Exercise directions:
All lines from the one containing "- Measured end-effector" to the final line of the material should be retyped exactly. Nothing else belongs in the response.

Information provided:
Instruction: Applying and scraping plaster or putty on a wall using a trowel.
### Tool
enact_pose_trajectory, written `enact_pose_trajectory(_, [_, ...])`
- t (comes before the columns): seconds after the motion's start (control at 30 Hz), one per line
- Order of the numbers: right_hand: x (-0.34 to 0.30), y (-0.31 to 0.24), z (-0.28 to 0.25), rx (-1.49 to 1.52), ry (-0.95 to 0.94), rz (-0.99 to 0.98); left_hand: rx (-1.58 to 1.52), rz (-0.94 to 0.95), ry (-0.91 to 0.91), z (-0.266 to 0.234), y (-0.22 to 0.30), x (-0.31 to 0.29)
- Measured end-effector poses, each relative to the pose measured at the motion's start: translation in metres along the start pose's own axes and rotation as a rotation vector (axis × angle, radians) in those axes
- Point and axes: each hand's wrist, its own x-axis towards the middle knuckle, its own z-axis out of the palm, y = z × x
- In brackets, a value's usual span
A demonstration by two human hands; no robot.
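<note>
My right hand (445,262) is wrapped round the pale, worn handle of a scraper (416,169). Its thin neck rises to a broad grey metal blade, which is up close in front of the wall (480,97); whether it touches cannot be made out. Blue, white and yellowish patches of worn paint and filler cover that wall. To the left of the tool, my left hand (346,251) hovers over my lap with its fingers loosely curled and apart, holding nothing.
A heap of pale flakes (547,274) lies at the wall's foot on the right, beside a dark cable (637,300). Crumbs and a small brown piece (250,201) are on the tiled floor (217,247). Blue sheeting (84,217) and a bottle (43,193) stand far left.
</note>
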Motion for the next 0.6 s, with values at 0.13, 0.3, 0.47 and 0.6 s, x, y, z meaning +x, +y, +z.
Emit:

Result of this task:
- Measured end-effector poses, each relative to the pose measured at the motion's start: translation in metres along the start pose's own axes and rotation as a rotation vector (axis × angle, radians) in those axes
- Point and axes: each hand's wrist, its own x-axis towards the middle knuckle, its own z-axis out of the palm, y = z × x
- In brackets, a value's usual span
A demonstration by two human hands; no robot.
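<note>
My right hand (445,262) is wrapped round the pale, worn handle of a scraper (416,169). Its thin neck rises to a broad grey metal blade, which is up close in front of the wall (480,97); whether it touches cannot be made out. Blue, white and yellowish patches of worn paint and filler cover that wall. To the left of the tool, my left hand (346,251) hovers over my lap with its fingers loosely curled and apart, holding nothing.
A heap of pale flakes (547,274) lies at the wall's foot on the right, beside a dark cable (637,300). Crumbs and a small brown piece (250,201) are on the tiled floor (217,247). Blue sheeting (84,217) and a bottle (43,193) stand far left.
</note>
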Motion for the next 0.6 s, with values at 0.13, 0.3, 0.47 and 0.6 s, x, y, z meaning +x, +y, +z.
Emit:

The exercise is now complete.